Functional Genomic Analysis of Candida glabrata-Macrophage Interaction: Role of Chromatin Remodeling in Virulence

Fungal septicemia is an increasingly common complication of immunocompromised patients worldwide. Candida species are the leading cause of invasive mycoses with Candida glabrata being the second most frequently isolated Candida species from Intensive Care Unit patients. Despite its clinical importance, very little is known about the mechanisms that C. glabrata employs to survive the antimicrobial and immune response of the mammalian host. Here, to decipher the interaction of C. glabrata with the host immune cells, we have screened a library of 18,350 C. glabrata Tn 7 insertion mutants for reduced survival in human THP-1 macrophages via signature-tagged mutagenesis approach. A total of 56 genes, belonging to diverse biological processes including chromatin organization and golgi vesicle transport, were identified which are required for survival and/or replication of C. glabrata in macrophages. We report for the first time that C. glabrata wild-type cells respond to the intracellular milieu of macrophage by modifying their chromatin structure and chromatin resistance to micrococcal nuclease digestion, altered epigenetic signature, decreased protein acetylation and increased cellular lysine deacetylase activity are the hall-marks of macrophage-internalized C. glabrata cells. Consistent with this, mutants defective in chromatin organization (Cgrsc3-aΔ, Cgrsc3-bΔ, Cgrsc3-aΔbΔ, Cgrtt109Δ) and DNA damage repair ( Cgrtt107Δ, Cgsgs1Δ) showed attenuated virulence in the murine model of disseminated candidiasis. Further, genome-wide transcriptional profiling analysis on THP-1 macrophage-internalized yeasts revealed deregulation of energy metabolism in Cgrsc3-aΔ and Cgrtt109Δ mutants. Collectively, our findings establish chromatin remodeling as a central regulator of survival strategies which facilitates a reprogramming of cellular energy metabolism in macrophage-internalized C. glabrata cells and provide protection against DNA damage.

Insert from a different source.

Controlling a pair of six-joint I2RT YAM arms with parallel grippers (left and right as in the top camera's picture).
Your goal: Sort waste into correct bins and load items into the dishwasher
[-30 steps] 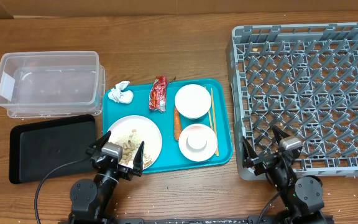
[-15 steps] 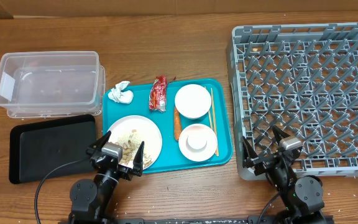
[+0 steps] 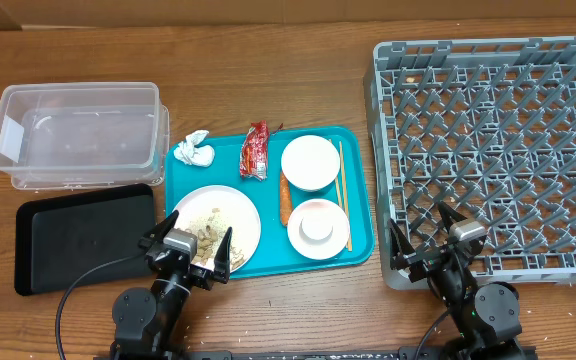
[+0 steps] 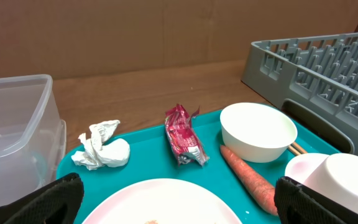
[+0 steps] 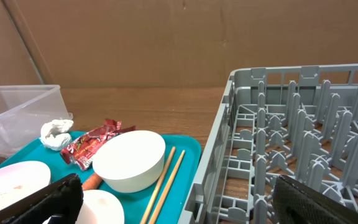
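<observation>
A teal tray (image 3: 353,245) holds a white plate with food scraps (image 3: 218,225), a crumpled napkin (image 3: 195,150), a red wrapper (image 3: 256,150), a carrot (image 3: 286,198), a white bowl (image 3: 310,162), an upturned cup on a small plate (image 3: 318,228) and chopsticks (image 3: 342,172). The grey dishwasher rack (image 3: 493,150) stands on the right. My left gripper (image 3: 190,258) is open at the tray's front edge over the plate (image 4: 166,202). My right gripper (image 3: 438,255) is open at the rack's front left corner (image 5: 229,168).
A clear plastic bin (image 3: 78,135) stands at the back left, with a black tray (image 3: 83,235) in front of it. A cardboard wall (image 4: 166,31) runs behind the table.
</observation>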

Hospital-acquired fungal infections pose a colossal health and economic challenge. Candida species are the leading cause of disseminated fungal infections and rank fourth among the most common nosocomial pathogens. C. glabrata, an emerging opportunistic fungal pathogen, is the second most frequently isolated Candida species after C. albicans from Intensive Care Unit patients world-wide. Limited information is available on the unique strategies that C. glabrata employs to evade and replicate in host phagocytic cells since it lacks the key virulence traits of C. albicans including hyphal formation and secreted proteolytic activity. In the current study, we have identified a total of 56 genes, via a functional genomics approach, which are required for survival and/or replication of C. glabrata in human macrophages. Our data demonstrates an essential role for chromatin remodeling in the intracellular survival of C. glabrata with ingested C. glabrata cells displaying transcriptionally active chromatin in early-phase, compact, closed chromatin in mid-stage, and open chromatin in the late-stage of macrophage internalization. Our findings identify novel fungal virulence determinants and potentially implicate epigenetic changes in the metabolic adaptation of fungal cells to the nutrient-poor host environment and the survival against oxidative stress-induced DNA damage.